German submarine U-588 was a Type VIIC U-boat of Nazi Germany's Kriegsmarine during World War II.

She carried out four patrols, was a member of two wolfpacks, sank seven ships of and damaged two vessels of .

The boat was sunk by depth charges dropped by Canadian warships, east northeast of St. John's on 31 July 1942.

==Design==
German Type VIIC submarines were preceded by the shorter Type VIIB submarines. U-588 had a displacement of 769 t when at the surface and 871 t while submerged. She had a total length of 67.10 m, a pressure hull length of 50.50 m, a beam of 6.20 m, a height of 9.60 m, and a draught of 4.74 m. The submarine was powered by two Germaniawerft F46 four-stroke, six-cylinder supercharged diesel engines producing a total of 2800 to 3200 PS for use while surfaced, two Brown, Boveri & Cie GG UB 720/8 double-acting electric motors producing a total of 750 PS for use while submerged.

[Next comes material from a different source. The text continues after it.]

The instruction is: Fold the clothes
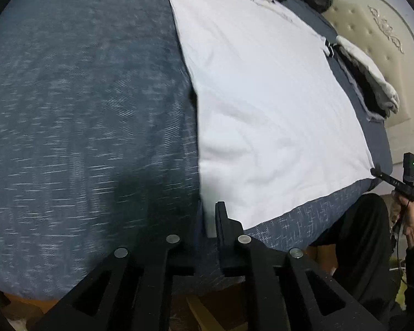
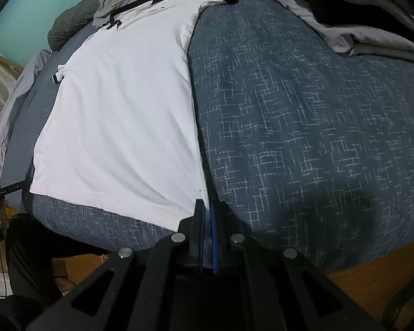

She had two shafts and two 1.23 m propellers. The boat was capable of operating at depths of up to 230 m.

The submarine had a maximum surface speed of 17.7 kn and a maximum submerged speed of 7.6 kn. When submerged, the boat could operate for 80 nmi at 4 kn; when surfaced, she could travel 8500 nmi at 10 kn. U-588 was fitted with five 53.3 cm torpedo tubes (four fitted at the bow and one at the stern), fourteen torpedoes, one 8.8 cm SK C/35 naval gun, 220 rounds, and a 2 cm C/30 anti-aircraft gun. The boat had a complement of between forty-four and sixty.

==Service history==
The submarine was laid down on 31 October 1940 at Blohm & Voss, Hamburg as yard number 564, launched on 23 July 1941 and commissioned on 18 September under the command of Kapitänleutnant Viktor Vogel.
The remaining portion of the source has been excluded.